» Exercise instructions
Among the records below, find the lines that hold the word "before" and report how many there are, with no other words.

» Raw data
↓↓↓
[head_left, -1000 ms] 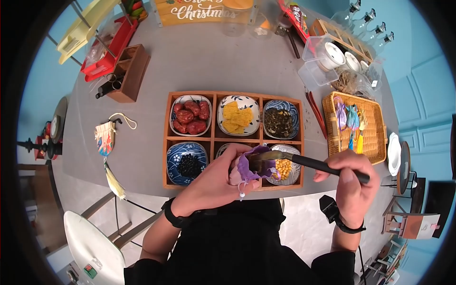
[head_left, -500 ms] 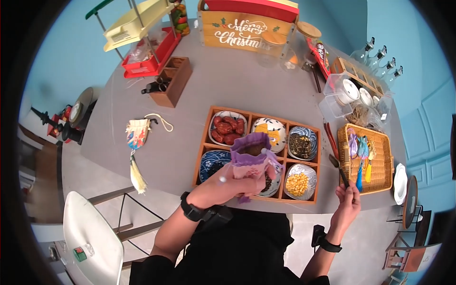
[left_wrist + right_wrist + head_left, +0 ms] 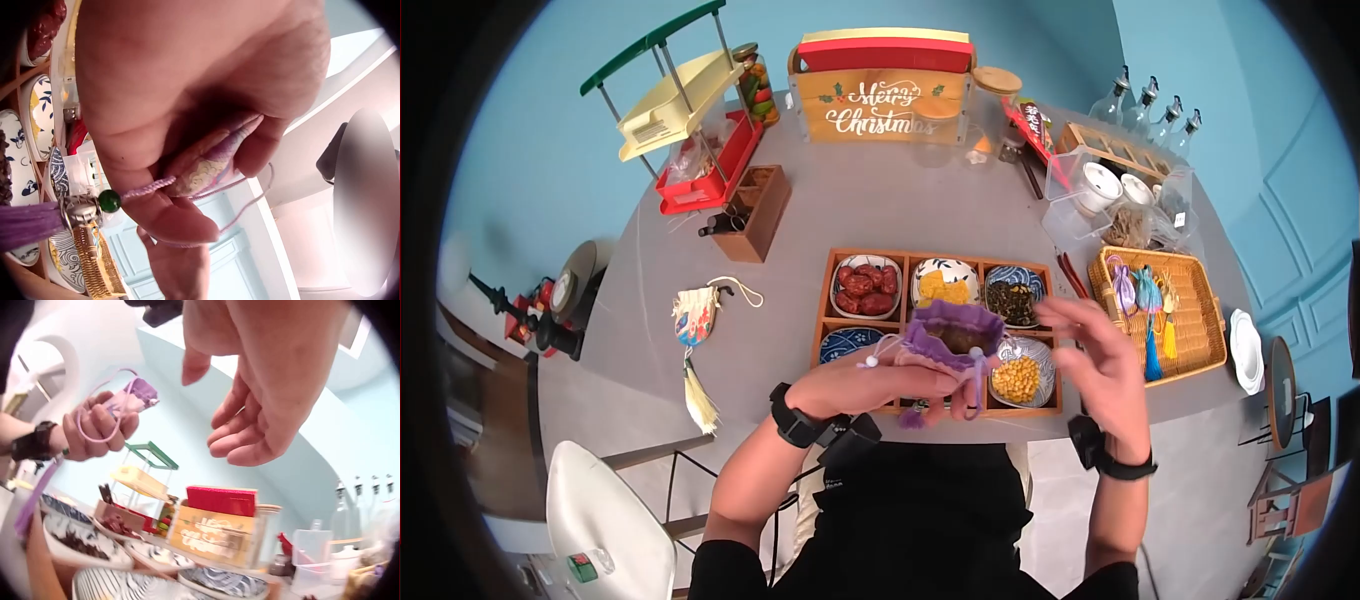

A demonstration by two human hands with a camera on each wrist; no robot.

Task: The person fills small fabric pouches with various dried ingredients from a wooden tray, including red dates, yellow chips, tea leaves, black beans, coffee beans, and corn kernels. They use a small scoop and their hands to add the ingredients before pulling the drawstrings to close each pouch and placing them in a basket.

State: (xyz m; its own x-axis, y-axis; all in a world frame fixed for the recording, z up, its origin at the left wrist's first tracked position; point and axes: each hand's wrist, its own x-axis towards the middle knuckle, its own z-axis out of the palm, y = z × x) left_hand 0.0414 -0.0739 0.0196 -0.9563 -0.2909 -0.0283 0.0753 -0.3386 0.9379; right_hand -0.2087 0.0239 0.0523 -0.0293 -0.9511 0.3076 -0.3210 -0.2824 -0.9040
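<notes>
My left hand (image 3: 870,388) grips a pink and purple drawstring pouch (image 3: 932,345) upright, its ruffled mouth spread and something brown inside. From its bottom hang a green bead (image 3: 109,200) and a purple tassel (image 3: 31,226), seen in the left wrist view. My right hand (image 3: 1105,365) is raised to the right of the pouch, fingers loosely bent, holding nothing. Below both is a wooden compartment tray (image 3: 824,305) with patterned bowls of red dates (image 3: 867,287), yellow pieces (image 3: 942,288), dark dried leaves (image 3: 1010,298) and yellow kernels (image 3: 1015,380). The pouch and left hand hide part of the front row.
A wicker basket (image 3: 1195,330) with tasselled sachets (image 3: 1145,285) stands to the right. On the left lie a cream tasselled pouch (image 3: 695,315) and a wooden caddy (image 3: 765,220). A Christmas box (image 3: 880,105), jars and a clear plastic container (image 3: 1065,205) line the back.
The right hand has let go of the black-handled scoop and come back left toward the pouch. The left hand has lifted the pouch away from the scoop and keeps holding it.
</notes>
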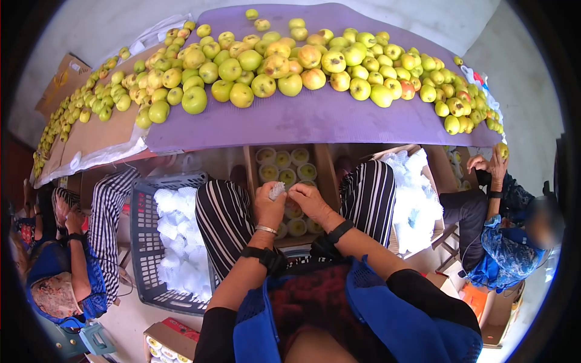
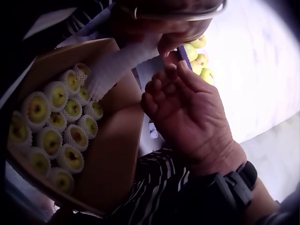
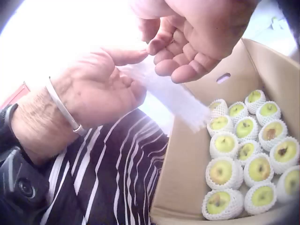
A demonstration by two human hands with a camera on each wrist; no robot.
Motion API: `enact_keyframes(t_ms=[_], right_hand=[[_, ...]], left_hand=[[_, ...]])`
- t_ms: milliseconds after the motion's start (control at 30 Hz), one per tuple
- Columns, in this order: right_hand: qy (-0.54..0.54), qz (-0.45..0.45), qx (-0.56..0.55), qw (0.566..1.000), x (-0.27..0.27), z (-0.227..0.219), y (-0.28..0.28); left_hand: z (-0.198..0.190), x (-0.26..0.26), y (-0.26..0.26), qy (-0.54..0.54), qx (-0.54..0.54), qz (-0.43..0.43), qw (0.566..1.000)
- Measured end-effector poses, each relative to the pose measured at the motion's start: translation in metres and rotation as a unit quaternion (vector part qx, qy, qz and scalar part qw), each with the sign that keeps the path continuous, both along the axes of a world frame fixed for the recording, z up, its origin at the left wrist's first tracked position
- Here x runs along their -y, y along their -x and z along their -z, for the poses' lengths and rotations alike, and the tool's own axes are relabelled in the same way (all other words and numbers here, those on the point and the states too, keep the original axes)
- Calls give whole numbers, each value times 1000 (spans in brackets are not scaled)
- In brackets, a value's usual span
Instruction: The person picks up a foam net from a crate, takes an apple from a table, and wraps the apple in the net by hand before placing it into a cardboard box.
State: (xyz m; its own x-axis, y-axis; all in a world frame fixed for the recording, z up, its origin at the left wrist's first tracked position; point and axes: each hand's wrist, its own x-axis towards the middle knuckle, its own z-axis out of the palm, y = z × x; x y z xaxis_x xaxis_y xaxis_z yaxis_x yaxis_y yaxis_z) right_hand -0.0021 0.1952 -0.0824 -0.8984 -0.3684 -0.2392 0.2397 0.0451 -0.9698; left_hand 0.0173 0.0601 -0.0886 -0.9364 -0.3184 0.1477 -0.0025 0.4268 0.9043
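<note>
A white foam net sleeve (image 1: 276, 191) is held in the left hand (image 1: 269, 207), its flattened length hanging toward the box in the left wrist view (image 2: 115, 68). The right hand (image 1: 310, 202) is just beside it, fingers loosely bent and palm showing in the left wrist view (image 2: 192, 110). In the right wrist view the fingertips of the right hand (image 3: 199, 35) are close to the thumb of the left hand (image 3: 96, 91); whether they touch the sleeve (image 3: 176, 98) cannot be told. Below, a cardboard box (image 1: 327, 175) holds several apples (image 1: 282, 159) in foam nets.
Loose apples (image 1: 242, 95) are spread across a purple-covered table (image 1: 315, 124) in front. A dark crate (image 1: 144, 242) of white nets stands left, a carton of nets (image 1: 411, 199) right. People sit on both sides; the right one (image 1: 499, 236) touches an apple (image 1: 502, 150).
</note>
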Motion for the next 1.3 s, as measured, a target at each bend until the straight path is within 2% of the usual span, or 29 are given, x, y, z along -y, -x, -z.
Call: enact_keyframes(t_ms=[33,67,133,167,233,333,433,500,633,767,867,933,1000,1033,1100,1233,1267,1300], right_hand=[[50,5,46,998,1,2,-1],[51,6,46,998,2,4,1],[103,63,59,991,5,6,5],[105,63,58,991,5,5,6],[98,51,55,992,5,3,7],[44,30,26,998,6,-4,5],[53,40,23,998,7,-1,5],[40,38,18,998,6,10,8],[25,35,47,998,4,-1,7],[53,47,59,996,4,5,8],[17,18,17,1000,5,9,7],[39,53,-13,998,5,19,9],[25,79,-34,996,1,20,12],[27,87,-36,995,3,19,10],[26,81,-27,996,1,16,10],[71,46,30,996,1,-6,12],[69,44,25,996,-1,-21,16],[22,66,-45,997,-4,-38,22]], left_hand=[[3,-1,0,-21,7,37,999],[6,-2,-1,-19,8,37,999],[4,-3,0,-215,34,97,971],[-1,-2,-1,-214,34,97,971],[-10,-1,-3,-327,123,98,932],[-5,-3,-4,-307,115,62,943],[2,-4,-3,-288,105,43,951],[6,-2,-1,-284,112,45,951],[7,3,0,-273,139,64,950],[2,-2,-1,-271,134,72,951],[8,-1,-3,-272,121,49,953],[18,3,-1,-297,171,16,939],[21,5,1,-383,237,-5,893],[17,6,1,-385,234,1,893],[10,7,-1,-525,220,-60,820],[4,6,2,-528,187,-81,824],[4,6,3,-489,200,-88,844],[5,5,2,-449,213,-96,862]])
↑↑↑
» Written solution
2